TASK ITEM
Please transcribe the data below exactly. Leave the pictures out.

═════ ENTRIES SHOWN ═════

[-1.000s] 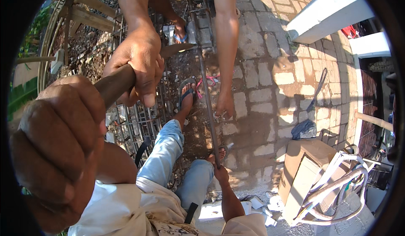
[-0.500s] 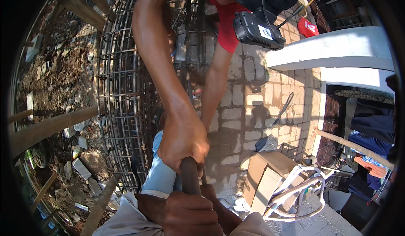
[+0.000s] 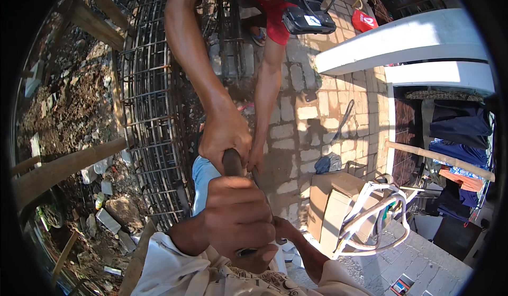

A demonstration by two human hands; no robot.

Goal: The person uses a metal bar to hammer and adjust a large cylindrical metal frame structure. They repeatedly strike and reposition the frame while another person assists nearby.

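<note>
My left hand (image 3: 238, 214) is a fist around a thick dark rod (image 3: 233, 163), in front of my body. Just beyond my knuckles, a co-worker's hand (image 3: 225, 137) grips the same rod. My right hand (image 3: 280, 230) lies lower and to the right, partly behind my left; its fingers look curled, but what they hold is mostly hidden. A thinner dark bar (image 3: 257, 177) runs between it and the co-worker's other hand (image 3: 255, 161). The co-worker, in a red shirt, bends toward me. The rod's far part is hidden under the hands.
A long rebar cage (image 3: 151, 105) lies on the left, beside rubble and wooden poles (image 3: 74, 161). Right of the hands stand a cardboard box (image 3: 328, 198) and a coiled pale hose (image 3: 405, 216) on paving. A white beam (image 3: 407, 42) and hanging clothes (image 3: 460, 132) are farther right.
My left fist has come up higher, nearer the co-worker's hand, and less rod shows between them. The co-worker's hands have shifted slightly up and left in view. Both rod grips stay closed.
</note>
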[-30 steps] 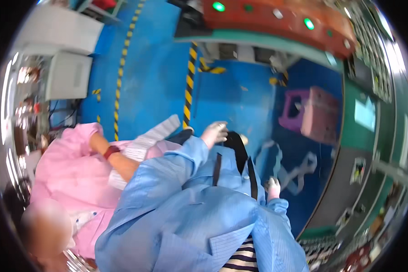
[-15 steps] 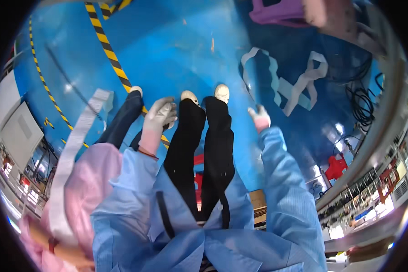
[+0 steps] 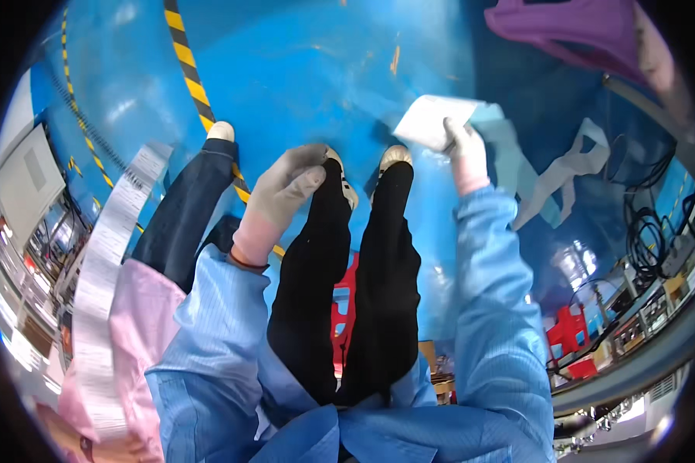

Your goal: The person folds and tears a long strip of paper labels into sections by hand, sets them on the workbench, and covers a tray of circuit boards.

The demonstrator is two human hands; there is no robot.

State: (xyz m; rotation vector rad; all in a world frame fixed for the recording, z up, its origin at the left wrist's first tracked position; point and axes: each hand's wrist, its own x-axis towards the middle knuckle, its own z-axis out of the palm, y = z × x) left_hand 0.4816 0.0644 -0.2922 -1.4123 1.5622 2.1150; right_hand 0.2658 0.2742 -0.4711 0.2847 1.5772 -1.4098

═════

RESULT FOR THIS TASK
[-1.000s] 
[-0.500s] 
[+0.000s] 

A demonstration by two human hands; no robot.

Goal: The person uses a metal bar to hammer and adjust a large cylindrical metal frame structure. They repeatedly strike and reposition the frame while another person assists nearby.

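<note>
My left hand (image 3: 238, 214) is a fist around a thick dark rod (image 3: 233, 163), in front of my body. Just beyond my knuckles, a co-worker's hand (image 3: 225, 137) grips the same rod. My right hand (image 3: 280, 230) lies lower and to the right, partly behind my left; its fingers look curled, but what they hold is mostly hidden. A thinner dark bar (image 3: 257, 177) runs between it and the co-worker's other hand (image 3: 255, 161). The co-worker, in a red shirt, bends toward me. The rod's far part is hidden under the hands.
A long rebar cage (image 3: 151, 105) lies on the left, beside rubble and wooden poles (image 3: 74, 161). Right of the hands stand a cardboard box (image 3: 328, 198) and a coiled pale hose (image 3: 405, 216) on paving. A white beam (image 3: 407, 42) and hanging clothes (image 3: 460, 132) are farther right.
My left fist has come up higher, nearer the co-worker's hand, and less rod shows between them. The co-worker's hands have shifted slightly up and left in view. Both rod grips stay closed.
</note>
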[-30 steps] 
[-15 steps] 
[+0 steps] 

Your goal: The person folds and tears a long strip of paper labels into sections by hand, sets them on the workbench, and covers a tray of circuit boards.

The demonstrator is two human hands; there is no robot.

State: (xyz m; rotation vector rad; all in a world frame fixed for the recording, z up, its origin at the left wrist's first tracked position; point and axes: each hand's wrist, its own x-axis towards the middle knuckle, its own z-axis out of the palm, y = z × x) left_hand 0.4816 0.0644 -0.2922 -1.4123 1.5622 2.1150; right_hand 0.2658 0.2742 -0.4711 0.2847 1.5772 -1.4098

Nothing more is needed for this exercise.